I'm not adding anything (well, maybe a 1/2 bath up there, LOL), the bedroom counts right now and the other space will just be storage. They lived in here all thru the years, the last 150 of them - there are wood stove hookups all over....3 per chimney, ha ha (bad bad bad). I have one big stove on the 1st floor, stainless liner, that's it (actually to code). So I will need to insulate up there to catch some of the heat. Probably put in floor grates, too...

Windows - I see what you're getting at, thank you - good idea.


----------



## BigJim (Sep 2, 2008)

If you wanted to insulate the walls you could go with Styrofoam breads and blow them in the wall from up stairs. You could use a shop vac, just take the filter out and do a little modification and use that to blow the insulation in the walls. Check out the video.


----------



## GibsonGM (Feb 10, 2010)

You know, Jim - I had heard of that, and gotta admit am a little interested! Do you know anything about if it's "safe" - in terms of a house with no vapor barrier? 
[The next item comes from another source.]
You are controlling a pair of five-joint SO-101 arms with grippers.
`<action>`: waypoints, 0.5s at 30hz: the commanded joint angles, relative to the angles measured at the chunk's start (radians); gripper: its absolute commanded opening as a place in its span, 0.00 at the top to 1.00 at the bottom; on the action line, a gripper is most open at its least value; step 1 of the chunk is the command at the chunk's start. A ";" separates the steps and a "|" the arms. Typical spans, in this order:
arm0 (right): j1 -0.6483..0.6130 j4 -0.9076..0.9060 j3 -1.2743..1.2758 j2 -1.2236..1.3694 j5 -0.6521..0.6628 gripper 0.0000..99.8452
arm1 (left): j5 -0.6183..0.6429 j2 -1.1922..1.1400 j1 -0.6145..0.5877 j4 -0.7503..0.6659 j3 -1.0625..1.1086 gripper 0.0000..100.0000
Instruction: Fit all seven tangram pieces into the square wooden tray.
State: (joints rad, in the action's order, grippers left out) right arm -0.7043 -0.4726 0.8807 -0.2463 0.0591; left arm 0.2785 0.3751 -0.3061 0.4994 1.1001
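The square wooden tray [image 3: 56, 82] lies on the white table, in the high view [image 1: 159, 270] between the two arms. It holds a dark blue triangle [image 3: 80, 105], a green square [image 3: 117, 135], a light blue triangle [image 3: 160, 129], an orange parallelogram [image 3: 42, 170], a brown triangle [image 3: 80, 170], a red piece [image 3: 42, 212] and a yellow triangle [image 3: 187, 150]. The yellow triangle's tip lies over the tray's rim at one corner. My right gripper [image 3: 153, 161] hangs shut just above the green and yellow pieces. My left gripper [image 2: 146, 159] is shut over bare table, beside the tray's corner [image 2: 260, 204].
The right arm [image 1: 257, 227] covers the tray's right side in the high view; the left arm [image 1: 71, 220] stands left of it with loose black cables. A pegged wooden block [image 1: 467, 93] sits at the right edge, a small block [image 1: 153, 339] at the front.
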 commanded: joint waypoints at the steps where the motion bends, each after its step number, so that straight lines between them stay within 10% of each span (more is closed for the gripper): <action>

My big worry has been creating a situation where I cool the moving air enough to hit dew point inside the structure, creating a wetting problem...boy, if something like this were 'approved' for a situation like mine, that would solve A BUNCH of problems...


----------



## Windows on Wash (Aug 30, 2011)

The EPS should dry out just fine. That is some cool stuff. 

I would just want to know what the blowing agents were in the construction of that foam.


----------



## GibsonGM (Feb 10, 2010)

That would've been a GREAT solution, Jim, except for this:

http://www.answers.com/Q/Why_does_p...tact_with_plastic_electrical_cable_insulation

I guess wiring and poly beads don't go well together...in other countries (UK, NZ) they seem to run their wiring in ducts to protect it...

Quick research seems to show that it's the component they make foamboard out of...so there are likely some nasty gasses involved, but I'd think they offgas rapidly. But the wiring danger takes it off the table, I think *sigh*


----------



## Windows on Wash (Aug 30, 2011)

Look up Air Krete if you really want to take a stab at it. 

Be prepared to pay though.


----------



## GibsonGM (Feb 10, 2010)

Good stuff, but I have about a $5k budget on this one. Including the finish...:vs_smile: I'll be doing most of the carpentry & electrical myself...hiring an insulation contractor would eat all that just for that one aspect.

End of the day, if I can't find an 'easy' way like the poly beads (or in the old days, it was vermiculite), I'll just leave the walls and do the 2nd floor as described...difference is probably 1 cord of wood per year, and a tad of consistency in heat levels. You get used to it if you heat with wood. 

Electric mattress pads are wonderful things! It gets to -30 here at times.


----------